Ma fermarsi alla prima canzone – che pure resta il passaggio più d’impatto – significa perdersi episodi finiti nell’oblio, nonostante ricalchino l’estetica de La voce del padrone. Come lo stop and go di Venezia-Istanbul, al rimbalzo fra Veneto e Turchia mettendo nel frullatore l’ansia fascista di D’Annunzio, il rapporto erotico di Socrate coi propri allievi, i quadretti di vita quotidiana rubati dagli angoli nascosti, riflessioni personali, ricordi di chissà chi; senza una coerenza precisa, su staffilate di chitarre elettrica (davvero onnipresente, non a caso messa anche in copertina), in un puzzle à la Cuccurucucù. O come Le aquile, con la stessa grazia e un ritornello sovrapponibile a quello de Gli uccelli (altro cult dell’album successivo), ancora rivisitando in prima persona memorie di un passato altrui forse mai neanche esistito. E poi Arabian Song – un pezzo pop catchy col ritornello in arabo, di trent’anni in anticipo su Ghali – a dare la spalla a Frammenti e Passaggi a livello, tre esempi di una scrittura accattivante e complessa al tempo stesso, radiofonica e colta, che nei testi procede per frammenti à la Carver (“Deve sentirsi imbarazzato un vigile, nella divisa, il primo giorno di lavoro”), satira (“A quel tempo per divertimento non avevano ancora inventato il telegiornale”), flussi di coscienza e, soprattutto, citazioni (tra cui Pascoli e Leopardi) per il gusto di confondere le carte.

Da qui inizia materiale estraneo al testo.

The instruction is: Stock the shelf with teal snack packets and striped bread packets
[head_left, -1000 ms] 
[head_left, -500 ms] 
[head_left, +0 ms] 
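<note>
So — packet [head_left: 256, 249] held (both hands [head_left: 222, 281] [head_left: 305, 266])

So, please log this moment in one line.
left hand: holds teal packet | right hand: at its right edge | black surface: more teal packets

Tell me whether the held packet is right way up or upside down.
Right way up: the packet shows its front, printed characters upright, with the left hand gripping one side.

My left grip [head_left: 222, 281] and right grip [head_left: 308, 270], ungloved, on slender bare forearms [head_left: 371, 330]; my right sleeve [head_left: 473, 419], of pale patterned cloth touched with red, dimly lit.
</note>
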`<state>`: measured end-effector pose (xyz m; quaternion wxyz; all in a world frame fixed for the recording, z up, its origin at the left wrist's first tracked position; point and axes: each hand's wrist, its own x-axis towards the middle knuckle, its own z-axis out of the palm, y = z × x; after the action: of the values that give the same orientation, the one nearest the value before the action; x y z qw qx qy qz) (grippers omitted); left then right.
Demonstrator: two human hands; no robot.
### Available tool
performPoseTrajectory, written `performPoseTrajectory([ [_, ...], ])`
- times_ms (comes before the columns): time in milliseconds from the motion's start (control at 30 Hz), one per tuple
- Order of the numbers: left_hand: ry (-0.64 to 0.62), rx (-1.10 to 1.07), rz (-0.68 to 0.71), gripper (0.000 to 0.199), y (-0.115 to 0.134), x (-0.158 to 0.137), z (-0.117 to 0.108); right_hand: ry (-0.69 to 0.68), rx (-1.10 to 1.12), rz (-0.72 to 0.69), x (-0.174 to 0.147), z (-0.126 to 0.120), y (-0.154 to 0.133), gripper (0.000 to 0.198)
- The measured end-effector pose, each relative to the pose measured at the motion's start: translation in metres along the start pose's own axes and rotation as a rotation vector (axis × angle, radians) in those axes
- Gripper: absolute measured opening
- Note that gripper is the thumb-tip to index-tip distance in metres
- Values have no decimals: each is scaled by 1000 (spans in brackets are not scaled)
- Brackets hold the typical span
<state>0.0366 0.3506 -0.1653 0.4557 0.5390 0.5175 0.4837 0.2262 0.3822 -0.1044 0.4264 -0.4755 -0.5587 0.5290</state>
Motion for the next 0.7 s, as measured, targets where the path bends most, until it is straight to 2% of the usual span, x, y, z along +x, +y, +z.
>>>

Più che questi pezzi, però, è il classico Prospettiva Nevski a rendere l’insuccesso del disco davvero difficile da spiegare. Il brano, infatti, passò sotto silenzio, per quanto finirà poi con l’essere rivaluto come bussola di gran parte del repertorio pop di Battiato. Che qui “ruba” – di nuovo – l’identità degli altri, e stavolta quella di un giovane di San Pietroburgo a cavallo della Rivoluzione, fra i balletti di Nijinsky, Stravinsky, il gelo, le Guardie Rosse, l’università, gli amori. Ma non è folklore fine a sé stesso: è una fotografia malinconica di sensazioni e sentimenti, non una cartolina per turisti, con la voce fioca e puntuale che si muove nell’inverno russo in cerca di un senso. Un senso che, come spesso in futuro, arriverà dalla filosofia (“E il mio maestro mi insegnò com’è difficile trovare l’alba dentro all’imbrunire”). E, in due versi, tutto prende una direzione.
Ma Patriots, al di là delle metafore, non era né l’alba né l’imbrunire. Era – ed è – semmai una lezione per tutti, col suo essere “Battiato prima di Battiato”, ma anche incompreso e sottovalutato. Nel 1980 nessuno prestò attenzione a quel pop misterioso e bifronte che eppure di lì a poco sarebbe stato così importante per la musica italiana. Ecco: se l’artista siciliano avesse dato retta al pubblico, al secondo flop dopo L’era del cinghiale bianco (che già di suo era finito nell’indifferenza) avrebbe dovuto abbandonare quella formula, magari appiattirsi altrove. Invece no: perseverò, limò ancora qualcosa (meno chitarre, più sintetizzatori e satira; ma si tratta di poco) e l’anno dopo la ruota girò, col pop pedagogico de La voce del padrone che finì nelle autoradio di tutto il pubblico italiano. Che – dopo questa possiamo dirlo forte – non ci ha mai capito granché, di musica. Ma per fortuna pezzi come Prospettiva Nevski escono comunque, e prima o poi arrivano a destinazione. Perché si possono fare dischi bellissimi anche se nessuno li ascolta. Ci vuole solo (tanta) pazienza.